HOW I GOT THE SHOT: It takes a tiny bit of chutzpah to walk into a small Judaica shop and start photographing items for sale. Nevertheless, I follow the rule that flattery will get you everywhere. By taking a sincere interest in my subject, in this case a table strewn with shofars of various sizes, colors and shapes, I opened the door to photo opportunity. This tactic works especially well when seeking permission to shoot a human subject whom you don't know. By first taking an interest in their activity and observing without photographing, you communicate that your intent is genuine and not merely exploitative.
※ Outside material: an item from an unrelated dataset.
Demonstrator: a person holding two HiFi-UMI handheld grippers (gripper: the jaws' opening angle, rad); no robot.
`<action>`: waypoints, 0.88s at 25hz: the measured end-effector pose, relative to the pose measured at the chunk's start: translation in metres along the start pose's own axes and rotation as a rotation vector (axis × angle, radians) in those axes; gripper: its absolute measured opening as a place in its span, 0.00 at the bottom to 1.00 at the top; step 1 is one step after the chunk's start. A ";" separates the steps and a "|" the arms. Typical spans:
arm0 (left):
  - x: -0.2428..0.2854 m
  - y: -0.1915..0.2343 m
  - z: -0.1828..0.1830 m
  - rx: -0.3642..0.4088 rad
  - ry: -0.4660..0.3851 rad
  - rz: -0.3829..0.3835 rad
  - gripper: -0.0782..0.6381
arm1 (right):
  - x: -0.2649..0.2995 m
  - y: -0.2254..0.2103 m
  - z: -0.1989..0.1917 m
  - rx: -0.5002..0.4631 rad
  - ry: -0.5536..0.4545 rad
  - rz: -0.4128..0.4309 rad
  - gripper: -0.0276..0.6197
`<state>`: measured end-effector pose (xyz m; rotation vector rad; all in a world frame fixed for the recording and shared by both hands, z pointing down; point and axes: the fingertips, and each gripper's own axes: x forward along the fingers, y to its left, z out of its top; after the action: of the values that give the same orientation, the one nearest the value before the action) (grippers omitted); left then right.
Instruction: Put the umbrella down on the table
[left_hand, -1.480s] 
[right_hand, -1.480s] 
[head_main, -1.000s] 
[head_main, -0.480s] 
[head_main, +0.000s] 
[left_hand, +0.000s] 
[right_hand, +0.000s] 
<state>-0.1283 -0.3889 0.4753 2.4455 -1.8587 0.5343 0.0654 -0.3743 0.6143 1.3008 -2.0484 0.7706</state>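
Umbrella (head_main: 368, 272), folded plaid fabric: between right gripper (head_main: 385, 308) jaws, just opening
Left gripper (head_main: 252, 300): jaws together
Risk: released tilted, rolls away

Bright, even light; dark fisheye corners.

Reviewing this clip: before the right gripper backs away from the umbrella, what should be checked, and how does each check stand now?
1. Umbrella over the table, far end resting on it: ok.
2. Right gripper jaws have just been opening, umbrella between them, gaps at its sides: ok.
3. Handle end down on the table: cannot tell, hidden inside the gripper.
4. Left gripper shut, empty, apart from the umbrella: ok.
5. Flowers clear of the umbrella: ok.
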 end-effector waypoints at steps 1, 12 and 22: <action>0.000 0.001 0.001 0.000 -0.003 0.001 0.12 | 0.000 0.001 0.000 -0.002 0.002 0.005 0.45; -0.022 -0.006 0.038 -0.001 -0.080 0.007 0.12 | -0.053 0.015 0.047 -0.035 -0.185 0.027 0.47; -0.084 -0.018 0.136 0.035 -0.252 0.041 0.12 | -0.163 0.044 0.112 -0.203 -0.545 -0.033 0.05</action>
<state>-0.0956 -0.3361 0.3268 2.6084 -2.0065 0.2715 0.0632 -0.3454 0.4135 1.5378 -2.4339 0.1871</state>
I like this shot because it veers from the traditional image we see at this time of year. In fact, there isn’t a single shofar in this photograph which is clearly visible in its entirety. At the same time, there are plenty of visual clues which clarify the subject. I chose to focus on the midsection of the large shofar which cuts across the middle of the frame to accentuate its textured surface. This shot was taken indoors with minimal available light, forcing me to use a wide aperture and squashing the depth of field. Yet the soft focus in and around the photo's central horn does not hinder the viewer's ability to wander the frame and ponder the inner composition – Kind of like what we do on Rosh Hashanah upon hearing the blasts of the shofar.
Shana Tova Umetuka. Wishing all of Am Yisrael a year of peace, blessings and the ability to appreciate the bounty in our lives.
Technical Data: Nikon D300, 18-200 zoom at 95mm, f6.3 @ 1/100th sec., ISO 400.